This embodiment is different from the above-described second embodiment in that the function of the delay time determining means of the present invention is not the CPU but the data input / output means of the present invention. Only the points are the same, and the rest is the same as the second embodiment. Therefore, in the present embodiment, components that are not particularly described are assumed to be the same as those in the second embodiment, and the components denoted by the same reference numerals as those in the second embodiment are described unless otherwise specified. Have the same functions as those of the second embodiment.

FIG. 7 is a configuration diagram of a video interface of a data transfer device according to the third embodiment of the present invention.

The delay time determining means 5 is mounted on the video interface 1 and includes the measuring means 4 and the delay time storing means 3
The delay time in the next transfer is calculated with reference to the synchronization processing time measured by the measuring means 4, and the value is set in the delay time storing means 3. The calculation algorithm is the same as in FIG. The control means 2 delays the start of the transfer by a predetermined time with reference to the value of the delay time storage means 3.

As a result, the delay time can be adjusted each time data is transferred at regular intervals, so that a more reliable system can be provided to the user. Further, since the delay time determining means 5 is provided in the data input / output means (video interface 1) of the present invention together with the control means 2 and the measuring means 4, the synchronization processing time can be calculated on the hardware side. Therefore, there is an effect that the delay of the synchronous communication processing is suppressed.

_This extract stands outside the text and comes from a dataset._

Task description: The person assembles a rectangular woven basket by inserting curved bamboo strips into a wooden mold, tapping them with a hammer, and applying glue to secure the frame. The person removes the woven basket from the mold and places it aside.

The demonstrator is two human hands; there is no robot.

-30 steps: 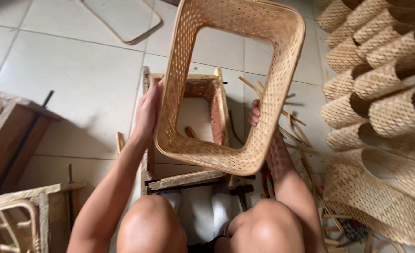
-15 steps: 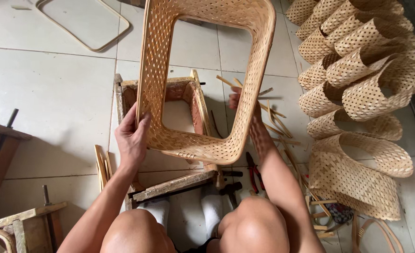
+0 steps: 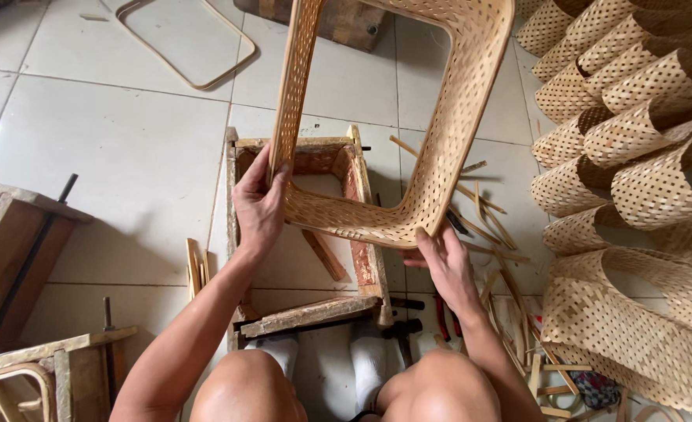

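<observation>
Woven square basket frame (image 3: 408, 117) held up over the wooden mould box (image 3: 307, 234) on the floor, tilted, far edge out of view. Left hand (image 3: 258, 205) grasps the near-left corner, thumb inside the weave; right hand (image 3: 448, 262) cups the near-right corner from below, fingers curled on it. Judgement — keep both grips at the corners, turn slowly, avoid crushing the weave. Woven sheets (image 3: 635, 156) stacked right.
</observation>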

The delay time determining means 5 may be physically mounted in the same device as the control means 2 or the measuring means 4, or may be mounted in a different part. However, if the data input / output means (video interface 1) of the present invention is not provided with the delay time determination means 5 together with the control means 2 and the measurement means 4, the CPU 10
The effect of reducing the load of No. 1 cannot be obtained.

(Fourth Embodiment) Next, a fourth embodiment of the present invention will be described.
An embodiment will be described with reference to the drawings.
This embodiment is different from the above-described third embodiment in that the data input / output unit of the present invention has the stream information holding unit of the present invention instead of the measuring unit of the present invention. Only the other is the same as the third embodiment. Therefore, in the present embodiment, components that are not particularly described are the same as those in the third embodiment, and components denoted by the same reference numerals as those in the third embodiment are described unless otherwise specified. Have the same functions as those of the third embodiment.

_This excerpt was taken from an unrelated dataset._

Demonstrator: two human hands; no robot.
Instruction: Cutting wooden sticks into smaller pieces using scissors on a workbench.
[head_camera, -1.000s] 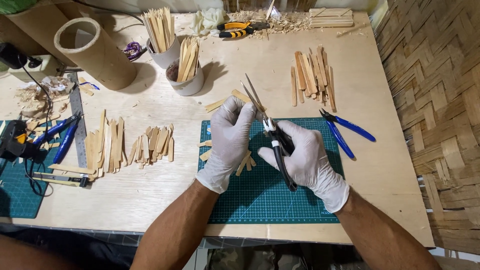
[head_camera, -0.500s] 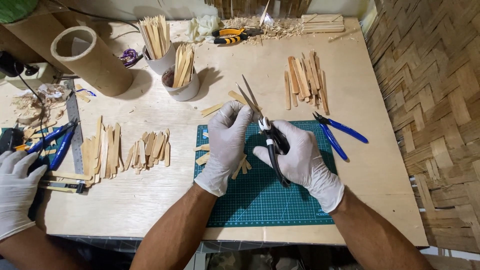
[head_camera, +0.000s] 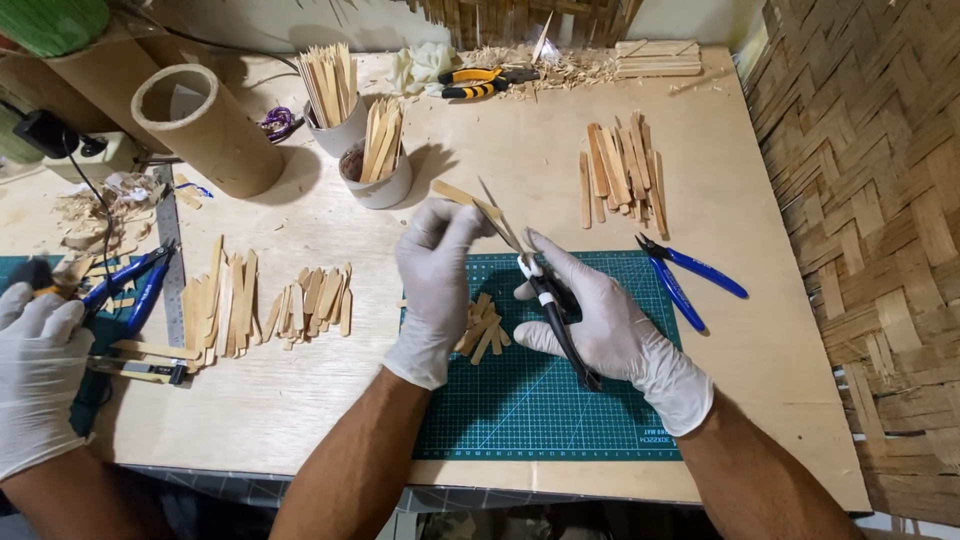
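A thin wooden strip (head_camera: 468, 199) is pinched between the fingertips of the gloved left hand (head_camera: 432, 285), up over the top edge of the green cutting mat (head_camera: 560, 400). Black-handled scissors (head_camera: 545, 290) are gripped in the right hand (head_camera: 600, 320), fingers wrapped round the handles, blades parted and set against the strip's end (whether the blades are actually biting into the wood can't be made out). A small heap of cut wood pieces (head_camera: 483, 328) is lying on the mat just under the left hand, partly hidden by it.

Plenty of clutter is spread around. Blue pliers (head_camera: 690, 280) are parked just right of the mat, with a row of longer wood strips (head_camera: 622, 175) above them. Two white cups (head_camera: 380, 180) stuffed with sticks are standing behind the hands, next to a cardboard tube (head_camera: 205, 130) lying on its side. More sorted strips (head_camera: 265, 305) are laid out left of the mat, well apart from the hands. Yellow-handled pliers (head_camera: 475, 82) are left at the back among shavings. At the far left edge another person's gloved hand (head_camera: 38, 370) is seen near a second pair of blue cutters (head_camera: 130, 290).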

FIG. 8 is a configuration diagram of a video interface of a data transfer device according to the fourth embodiment of the present invention.

The stream information holding means 6 includes the control means 2
, And holds at least information on the number of streams being transferred and the type of stream (normal speed / 4 × speed). The delay time determining means 5 determines the delay time with reference to the stream information of the stream information holding means 6, and sets a value in the delay time storing means 3. At this time, the delay time of the quadruple speed stream, which has a large transfer amount and takes a long time for the transfer process, is set to 0 or shorter, and the delay time of the normal speed stream is increased. As a result, even when a plurality of streams are transferred, concentration of load can be avoided.

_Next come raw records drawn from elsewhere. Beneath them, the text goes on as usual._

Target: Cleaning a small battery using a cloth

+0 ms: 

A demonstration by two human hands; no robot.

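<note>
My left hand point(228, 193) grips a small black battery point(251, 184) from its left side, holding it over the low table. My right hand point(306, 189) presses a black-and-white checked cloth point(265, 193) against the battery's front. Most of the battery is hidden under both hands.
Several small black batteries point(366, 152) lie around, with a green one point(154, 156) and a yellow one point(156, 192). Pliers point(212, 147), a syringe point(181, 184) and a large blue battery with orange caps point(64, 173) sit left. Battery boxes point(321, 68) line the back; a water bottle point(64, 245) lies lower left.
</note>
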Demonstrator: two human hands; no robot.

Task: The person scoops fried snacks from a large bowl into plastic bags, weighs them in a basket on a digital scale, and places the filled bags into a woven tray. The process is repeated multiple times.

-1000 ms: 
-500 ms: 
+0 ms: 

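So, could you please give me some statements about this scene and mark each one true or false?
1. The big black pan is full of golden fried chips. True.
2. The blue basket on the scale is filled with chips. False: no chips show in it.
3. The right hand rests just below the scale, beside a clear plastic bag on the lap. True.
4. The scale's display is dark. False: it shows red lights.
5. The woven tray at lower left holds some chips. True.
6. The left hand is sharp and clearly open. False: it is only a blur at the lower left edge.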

When the stream information holding means 6 holds information indicating whether or not data loss is permitted for each stream, the control means 2 determines a predetermined maximum delay in the above-mentioned delay time determination. When the delay time becomes longer than the time, the transfer of the data corresponding to the stream may be stopped (corresponding to the transfer stop step of the present invention) at least for the transfer of the data.

When the stream information holding means 6 holds the processing priority for each stream, the delay time determination means 5 sets the delay of a high priority stream to 0 or reduces it. As described above, the delay of the low-priority stream is increased, and if the maximum delay time is exceeded, the control unit 2 sets the transfer of the data corresponding to the low-priority stream to at least the transfer of the data. May be stopped (corresponding to the transfer stop step of the present invention).

Thus, even when a normal speed stream is monitored while transferring a 4 × speed stream, a high quality 4 × speed stream transfer can be provided to the user.

The stream information holding means 6 and the delay time determining means 5 may be physically mounted in the same device as the control means 2, or may be mounted in a different part. However, when the delay time determining means 5 is not provided in the data input / output means (video interface 1) of the present invention together with the control means 2 and the stream information holding means 6, the same as described in the fourth embodiment In addition, the effect of reducing the load on the CPU 101 cannot be obtained.

(Fifth Embodiment) Next, a fifth embodiment of the present invention will be described.
An embodiment will be described with reference to the drawings.
This embodiment differs from the above-described second embodiment only in that the delay transfer step of the present invention has a standard delay time storing step of the present invention and a delay time initial setting step of the present invention. Yes, the rest is the same as the second embodiment. Therefore, in the present embodiment, components that are not particularly described are assumed to be the same as those in the second embodiment, and the components denoted by the same reference numerals as those in the second embodiment are described unless otherwise specified. ,
It has the same function as the second embodiment.

FIG. 9 is a flowchart of a software program according to the fifth embodiment of the present invention.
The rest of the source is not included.